Gold miner Orinoco Gold in October suspended operations at Cascavel as the mine failed to meet expectations. The independent review was launched, focusing on the process plant, ongoing metallurgical issues affecting the concentrate, and the development and scheduling.

The review found that gold recoveries at Cascavel were most likely impacted by the insufficient liberation of gold from ore and from operator error during the first two months of operation at the plant.

The report, by SRK Consulting and Mining Plus, has concluded that the lack of an adequate working capital buffer was also a key factor curtailing the commissioning and ramp-up process.

The report provided a number of recommendations to address the plant and gold recovery issues, increasing the availability of high-grade ore from the mine and providing a strong basis to re-establish mining and processing operations in the near term.

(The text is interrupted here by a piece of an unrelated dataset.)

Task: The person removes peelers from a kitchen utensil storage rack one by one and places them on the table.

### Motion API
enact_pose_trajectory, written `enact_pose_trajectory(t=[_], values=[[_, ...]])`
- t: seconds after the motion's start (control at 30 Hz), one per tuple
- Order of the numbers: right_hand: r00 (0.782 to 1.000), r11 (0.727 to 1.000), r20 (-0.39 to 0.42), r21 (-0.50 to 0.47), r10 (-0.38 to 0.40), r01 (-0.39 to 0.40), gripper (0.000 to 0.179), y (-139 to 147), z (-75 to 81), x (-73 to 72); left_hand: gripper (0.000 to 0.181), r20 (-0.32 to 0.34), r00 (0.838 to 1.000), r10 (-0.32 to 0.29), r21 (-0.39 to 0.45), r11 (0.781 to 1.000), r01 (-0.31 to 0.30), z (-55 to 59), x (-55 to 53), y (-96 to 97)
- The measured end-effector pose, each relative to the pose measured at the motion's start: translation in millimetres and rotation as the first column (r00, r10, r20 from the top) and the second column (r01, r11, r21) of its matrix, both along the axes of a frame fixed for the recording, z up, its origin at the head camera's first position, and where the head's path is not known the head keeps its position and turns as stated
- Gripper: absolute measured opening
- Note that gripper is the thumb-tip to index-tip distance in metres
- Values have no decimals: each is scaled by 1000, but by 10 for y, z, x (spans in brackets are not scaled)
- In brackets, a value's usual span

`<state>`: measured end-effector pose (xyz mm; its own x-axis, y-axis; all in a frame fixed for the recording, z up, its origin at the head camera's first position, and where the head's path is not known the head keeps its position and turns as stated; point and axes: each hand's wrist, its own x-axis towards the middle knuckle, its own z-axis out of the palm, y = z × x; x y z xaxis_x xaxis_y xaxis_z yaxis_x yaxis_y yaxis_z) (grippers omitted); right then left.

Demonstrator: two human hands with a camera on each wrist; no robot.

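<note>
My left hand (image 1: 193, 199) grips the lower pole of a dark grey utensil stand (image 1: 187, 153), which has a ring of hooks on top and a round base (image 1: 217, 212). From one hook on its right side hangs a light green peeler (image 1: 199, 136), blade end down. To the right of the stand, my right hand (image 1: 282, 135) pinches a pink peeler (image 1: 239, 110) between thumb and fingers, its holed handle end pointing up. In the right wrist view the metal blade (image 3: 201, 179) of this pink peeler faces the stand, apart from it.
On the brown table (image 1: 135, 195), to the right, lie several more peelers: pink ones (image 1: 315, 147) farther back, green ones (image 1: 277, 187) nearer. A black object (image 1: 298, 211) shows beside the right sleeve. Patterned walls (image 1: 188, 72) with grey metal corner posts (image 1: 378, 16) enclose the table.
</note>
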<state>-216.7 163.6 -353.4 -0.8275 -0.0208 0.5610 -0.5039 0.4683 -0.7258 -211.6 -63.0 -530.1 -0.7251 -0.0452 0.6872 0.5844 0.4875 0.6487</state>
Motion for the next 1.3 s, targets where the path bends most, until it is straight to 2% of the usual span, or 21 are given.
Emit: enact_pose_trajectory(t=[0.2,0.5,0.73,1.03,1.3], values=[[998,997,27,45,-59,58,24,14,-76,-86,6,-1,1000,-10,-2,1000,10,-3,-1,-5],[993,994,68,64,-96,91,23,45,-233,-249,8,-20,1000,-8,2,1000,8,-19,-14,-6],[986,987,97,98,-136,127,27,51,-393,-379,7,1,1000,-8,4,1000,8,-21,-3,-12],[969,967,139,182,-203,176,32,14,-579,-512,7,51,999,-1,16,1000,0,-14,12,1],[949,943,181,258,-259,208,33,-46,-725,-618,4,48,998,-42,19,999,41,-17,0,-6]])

Orinoco reported on Monday that it was working to develop and finalise a remedial action plan that would see Cascavel resume operations as soon as possible.

The plan includes increasing the amount of high-grade ore being delivered to the processing plant by revising the mine plan to access the higher-grade southern portions of the mine, improving gold recoveries by enhancing the liberation of gold from the ore, providing additional training to employees, and increasing the amount of working capital available to the company.

To fund the action plan, Orinoco will launch a A$12.2-million nonrenounceable entitlement offer.

Eligible shareholders will be allowed to subscribe for four shares for every seven shares held, priced at 7c a share, with one free attaching option issued for every one share. The options will be exercisable at 11c each, and will expire at the end of January 2020.